- Type: Military campaign medal
- Awarded for: Operational service
- Country: Bophuthatswana
- Presented by: the State President
- Eligibility: All ranks
- Status: Discontinued in 1994
- Established: 1990
- Ribbon bar

BDF pre-1994 & SANDF post-2002 orders of wear
- Next (higher): BDF precedence: Marumo Medal, Class II; SANDF precedence: Defence Medal;
- Next (lower): BDF succession: General Service Medal; SANDF succession: General Service Medal;

= Nkwe Medal =

The Nkwe Medal (Leopard medal) was instituted by the State President of the Republic of Bophuthatswana in 1990, for award to all ranks for operational service.

==The Bophuthatswana Defence Force==
The Bophuthatswana Defence Force (BDF) was established upon that country's independence on 6 December 1977. The Republic of Bophuthatswana ceased to exist on 27 April 1994 and the Bophuthatswana Defence Force was amalgamated with six other military forces into the South African National Defence Force (SANDF).

==Institution==
The Nkwe Medal (Leopard Medal) was instituted by the State President of Bophuthatswana in 1990.

==Award criteria==
The medal could be awarded to all ranks for operational service.

==Order of wear==

Since the Nkwe Medal was authorised for wear by one of the statutory forces which came to be part of the South African National Defence Force on 27 April 1994, it was accorded a position in the official South African order of precedence on that date.

- Bophuthatswana Defence Force until 26 April 1994

- Official BDF order of precedence:
  - Preceded by the Marumo Medal, Class II.
  - Succeeded by the General Service Medal.
- Bophuthatswana official national order of precedence:
  - Preceded by the Police Medal for Combating Terrorism.
  - Succeeded by the General Service Medal.

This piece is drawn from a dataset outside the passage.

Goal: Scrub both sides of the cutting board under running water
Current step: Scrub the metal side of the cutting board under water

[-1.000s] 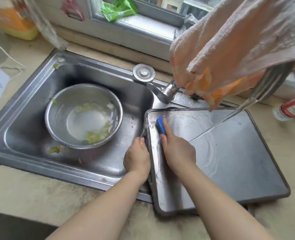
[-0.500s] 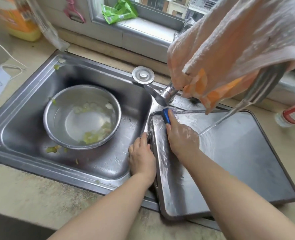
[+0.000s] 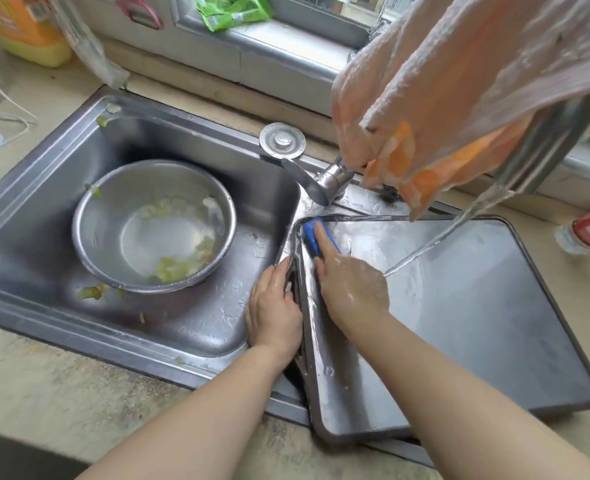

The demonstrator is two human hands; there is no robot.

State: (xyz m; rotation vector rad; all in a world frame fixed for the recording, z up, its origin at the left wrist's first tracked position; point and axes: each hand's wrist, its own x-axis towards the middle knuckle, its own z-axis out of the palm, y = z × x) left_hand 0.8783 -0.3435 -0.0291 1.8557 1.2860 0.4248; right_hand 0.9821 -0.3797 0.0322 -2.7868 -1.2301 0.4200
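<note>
Over the sink (image 3: 37, 202), left hand (image 3: 274, 311) grips the cutting board (image 3: 477, 323) edge, right hand (image 3: 352, 285) presses a blue scrubber (image 3: 311, 237) flat-fingered.

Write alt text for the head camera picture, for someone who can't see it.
A right hand presses a blue sponge into the far left corner of a metal cutting board under running water, while the left hand grips the board's left edge. A steel bowl sits in the sink beside it.

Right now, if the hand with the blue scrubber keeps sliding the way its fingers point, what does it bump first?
Probably the raised rim at the far left corner of the cutting board. The right hand presses the blue scrubber almost against it already; beyond stands the faucet.
</note>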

- South African National Defence Force from 27 April 1994

- Official SANDF order of precedence:
  - Preceded by the Defence Medal of the Republic of Ciskei.
  - Succeeded by the General Service Medal of the Republic of Bophuthatswana.
- Official national order of precedence:
  - Preceded by the Defence Medal of the Republic of Ciskei.
  - Succeeded by the General Service Medal of the Republic of Bophuthatswana.

The position of the Nkwe Medal in the order of precedence remained unchanged, as it was on 27 April 1994, when decorations and medals were belatedly instituted in April 1996 for the two former non-statutory forces, the Azanian People's Liberation Army and Umkhonto we Sizwe, and again when a new series of military orders, decorations and medals was instituted in South Africa on 27 April 2003.

==Description==
- Obverse
The Nkwe Medal is an octagonal medal, struck in nickel-silver and 3 millimetres thick at the rim, to fit inside a circle 38 millimetres in diameter. It depicts a prowling leopard.

- Reverse
The reverse has the Coat of Arms of the Republic of Bophuthatswana with the medal number impressed below. The reverse of the suspender is undecorated.

- Ribbon
The ribbon is 32 millimetres wide, with a 4 millimetres wide red band, a 2 millimetres wide white band and a 4 millimetres wide red band, repeated and separated by a 12 millimetres wide dark yellow band in the centre.

==Discontinuation==
Conferment of the Nkwe Medal was discontinued when the Republic of Bophuthatswana ceased to exist on 27 April 1994.